9. "Love is Like an Itching in My Heart," the Supremes
One of many Holland-Dozier-Holland goodies for the Supremes, though one of the less popular collaborations. If you call only hitting the top 10 and not No. 1 as "less popular."
8. "Good Lovin'," the Young Rascals
The Young Rascals' first big hit went through a few iterations (both in lyrics and music) before it became the "Good Lovin'" we all know and love. For reference, listen to the first version, "Lemme B. Good." Then go write the Young Rascals a thank-you note.
7. "Did You Ever Have to Make Up Your Mind?" the Lovin' Spoonful
I feel like references to "mousey girls" should have been banned, even in 1966.
6. "I Am a Rock," Simon and Garfunkel
The follow-up to "Homeward Bound" was actually first released by a solo Simon a year earlier. Apparently, loneliness is a popular theme in music.
5. "Rainy Day Women #12 and 35," Bob Dylan
The unconventional and simple lead track to the landmark album "Blonde on Blonde" eventually hit No. 2 on the Hot 100 chart. It has been covered (surprisingly) by Flatt and Scruggs and My Morning Jacket — and (not-so surprisingly) by Jimmy Buffett.
4. "Paint It Black," the Rolling Stones
A somewhat sad week on the Billboard chart — this one is also about loneliness and depression. But you can dance to it!
3. "Monday, Monday," the Mamas and the Papas
The band's only No. 1 hit. But if you're going to have just one No. 1, "Monday, Monday" was probably the way to go.

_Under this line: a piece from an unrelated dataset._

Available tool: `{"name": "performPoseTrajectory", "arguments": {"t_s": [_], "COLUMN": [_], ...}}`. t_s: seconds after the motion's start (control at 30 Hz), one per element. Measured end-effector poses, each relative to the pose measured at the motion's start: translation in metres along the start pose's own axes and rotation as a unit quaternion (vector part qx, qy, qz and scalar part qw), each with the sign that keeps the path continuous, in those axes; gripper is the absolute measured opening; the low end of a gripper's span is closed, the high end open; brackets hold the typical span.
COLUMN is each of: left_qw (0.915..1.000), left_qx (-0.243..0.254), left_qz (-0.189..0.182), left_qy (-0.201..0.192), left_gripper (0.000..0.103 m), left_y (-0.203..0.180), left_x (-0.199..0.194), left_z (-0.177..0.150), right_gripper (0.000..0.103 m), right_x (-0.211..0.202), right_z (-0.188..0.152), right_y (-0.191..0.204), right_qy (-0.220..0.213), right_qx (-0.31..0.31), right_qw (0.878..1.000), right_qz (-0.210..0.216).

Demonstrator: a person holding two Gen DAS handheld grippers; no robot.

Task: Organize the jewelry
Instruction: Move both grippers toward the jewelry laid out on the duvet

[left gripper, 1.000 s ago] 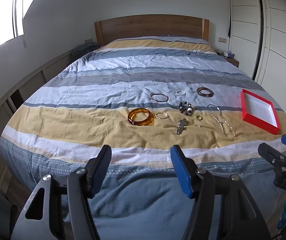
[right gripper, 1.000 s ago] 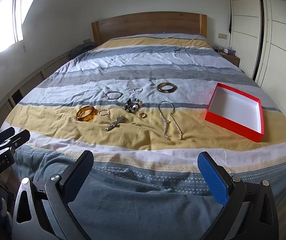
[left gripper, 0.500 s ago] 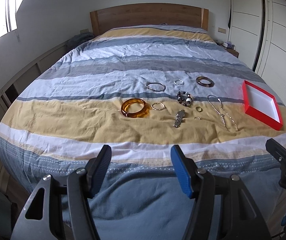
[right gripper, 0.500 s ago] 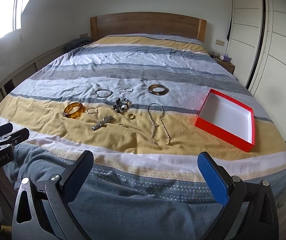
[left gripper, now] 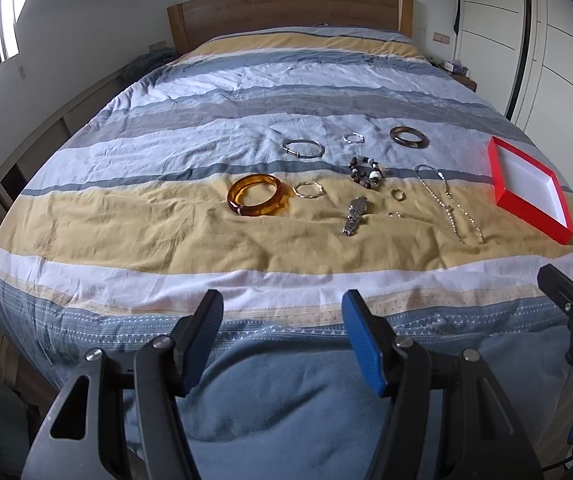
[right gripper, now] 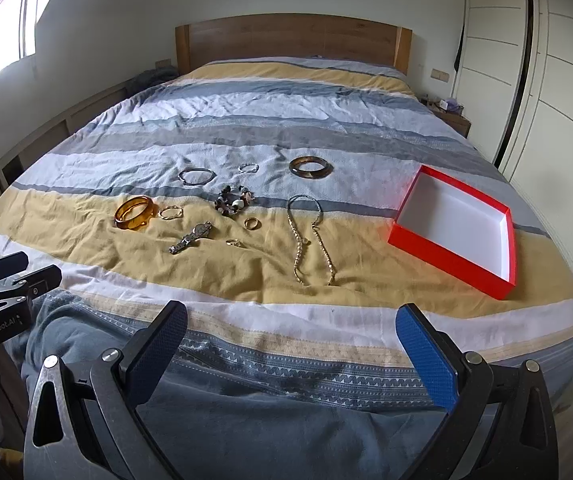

2. "A Groovy Kind of Love," the Mindbenders
Way to combine new slang with classical music, 1966! "A Groovy Kind of Love" is heavily based on a movement in Muzio Clementi's Sonatina in G Major, op. 36, no. 5. This detail brought to you by facts that will likely help you in bar trivia nights.
1. "When a Man Loves a Woman," Percy Sledge
No. 1 for two weeks, Sledge sang his signature song when he was inducted into the Rock and Roll Hall of Fame — and used his wife's name in the lyrics (though at the time of its release, Sledge said he was singing about a girlfriend who left him). So whether you're in love or brokenhearted, feel free to sing "When a Man Loves a Woman."